Il tribunale, in vista dell'udienza del 27 gennaio, ha sospeso il provvedimento regionale. "E' irragionevole".

(red.) Il mondo delle scuole superiori in Lombardia, quindi anche in provincia di Brescia, è in fibrillazione. Infatti, nella giornata di ieri, mercoledì 13 gennaio, il Tar della Lombardia ha reso noto di aver accolto il ricorso promosso dal comitato “A scuola” di Milano contro l’ordinanza regionale di chiusura disposta almeno fino al 24 gennaio. A livello nazionale, come è noto, era stato disposto che gli istituti superiori dovessero proseguire interamente con la didattica a distanza dal 7 all’11 gennaio, ma in seguito avrebbero potuto riprendere, almeno al 50% delle presenze.

Tuttavia, con un’ordinanza firmata dal governatore lombardo Attilio Fontana nella nostra regione il termine di riapertura si è ulteriormente procrastinato almeno fino al 24 gennaio, provocando polemiche e proteste, anche nel bresciano. E’ una decisione importante quella del Tar della Lombardia, visto che accogliendo il ricorso e sospendendo l’efficacia dell’ordinanza, in teoria gli studenti delle superiori, almeno fino al 50%, potrebbero tornare a fare lezione in classe. Tuttavia, dal Pirellone hanno già annunciato reclamo in vista dell’udienza che si terrà il prossimo 27 gennaio.

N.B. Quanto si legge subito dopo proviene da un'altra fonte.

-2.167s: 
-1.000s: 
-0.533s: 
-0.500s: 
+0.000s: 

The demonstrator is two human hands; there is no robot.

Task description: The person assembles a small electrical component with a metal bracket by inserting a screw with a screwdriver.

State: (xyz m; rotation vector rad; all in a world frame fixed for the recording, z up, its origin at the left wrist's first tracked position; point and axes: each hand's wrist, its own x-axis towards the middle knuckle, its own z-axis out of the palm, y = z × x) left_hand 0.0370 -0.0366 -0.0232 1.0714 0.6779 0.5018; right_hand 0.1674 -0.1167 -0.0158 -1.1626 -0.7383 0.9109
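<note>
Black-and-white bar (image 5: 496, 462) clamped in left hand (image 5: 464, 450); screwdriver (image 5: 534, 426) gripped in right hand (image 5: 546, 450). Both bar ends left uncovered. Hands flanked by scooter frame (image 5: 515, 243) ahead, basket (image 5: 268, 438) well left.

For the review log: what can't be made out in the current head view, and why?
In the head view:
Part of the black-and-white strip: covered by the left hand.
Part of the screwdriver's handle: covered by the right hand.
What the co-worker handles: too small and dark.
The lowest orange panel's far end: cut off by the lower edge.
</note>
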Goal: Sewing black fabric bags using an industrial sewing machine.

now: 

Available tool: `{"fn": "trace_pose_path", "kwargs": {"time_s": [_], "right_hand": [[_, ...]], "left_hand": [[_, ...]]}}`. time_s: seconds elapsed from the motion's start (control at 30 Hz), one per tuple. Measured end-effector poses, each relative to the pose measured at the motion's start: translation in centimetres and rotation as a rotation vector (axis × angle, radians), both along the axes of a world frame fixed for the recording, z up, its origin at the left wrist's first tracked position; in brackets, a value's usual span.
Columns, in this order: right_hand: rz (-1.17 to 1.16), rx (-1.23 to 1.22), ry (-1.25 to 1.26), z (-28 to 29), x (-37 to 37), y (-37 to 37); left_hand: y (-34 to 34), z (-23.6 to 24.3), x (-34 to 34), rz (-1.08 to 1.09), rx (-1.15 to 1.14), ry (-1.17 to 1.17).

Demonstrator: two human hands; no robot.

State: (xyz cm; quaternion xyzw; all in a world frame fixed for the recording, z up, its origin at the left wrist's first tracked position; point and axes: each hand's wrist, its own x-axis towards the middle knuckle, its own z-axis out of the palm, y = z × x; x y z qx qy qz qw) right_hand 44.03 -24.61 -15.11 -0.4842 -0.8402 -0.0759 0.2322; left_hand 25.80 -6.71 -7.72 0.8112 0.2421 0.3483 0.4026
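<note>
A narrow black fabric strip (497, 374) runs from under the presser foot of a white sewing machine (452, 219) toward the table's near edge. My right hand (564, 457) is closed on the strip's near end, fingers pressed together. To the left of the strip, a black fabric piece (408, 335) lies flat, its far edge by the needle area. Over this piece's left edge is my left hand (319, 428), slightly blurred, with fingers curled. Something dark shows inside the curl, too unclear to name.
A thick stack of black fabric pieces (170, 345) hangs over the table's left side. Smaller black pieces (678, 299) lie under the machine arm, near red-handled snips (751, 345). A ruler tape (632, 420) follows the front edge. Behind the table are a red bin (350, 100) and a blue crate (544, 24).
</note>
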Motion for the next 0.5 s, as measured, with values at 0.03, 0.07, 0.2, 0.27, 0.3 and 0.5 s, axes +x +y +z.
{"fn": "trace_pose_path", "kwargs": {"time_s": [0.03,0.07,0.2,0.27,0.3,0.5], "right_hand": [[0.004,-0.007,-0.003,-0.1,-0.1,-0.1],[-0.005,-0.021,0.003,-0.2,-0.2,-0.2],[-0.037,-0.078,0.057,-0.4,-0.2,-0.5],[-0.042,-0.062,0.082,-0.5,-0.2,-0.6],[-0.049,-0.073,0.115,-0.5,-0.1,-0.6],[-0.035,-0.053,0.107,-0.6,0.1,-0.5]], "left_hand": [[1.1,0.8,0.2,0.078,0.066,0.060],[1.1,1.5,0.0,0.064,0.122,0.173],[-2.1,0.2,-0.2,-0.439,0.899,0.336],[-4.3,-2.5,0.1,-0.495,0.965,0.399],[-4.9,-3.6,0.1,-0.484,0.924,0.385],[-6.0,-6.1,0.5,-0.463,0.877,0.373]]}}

Secondo quanto scrive il tribunale amministrativo, l’ordinanza lombarda non sarebbe stata emessa in riferimento alla didattica in presenza, ma al rischio, quindi solo ipotesi, di assembramenti negli spostamenti tra studenti. Tanto che il Tar parla di una “misura irragionevole” e anche di un piano dedicato al quale le prefetture, anche quella di Brescia, avevano lavorato per tornare a scuola in presenza. Sabato 16 gennaio, intanto, entrerà in vigore il nuovo dpcm con l’attesa anche della “colorazione” delle diverse regioni. E il fatto che la Lombardia possa restare arancione come attualmente, o al contrario diventare addirittura rossa potrà incidere anche sulle lezioni in presenza, alla luce del pronunciamento del Tar.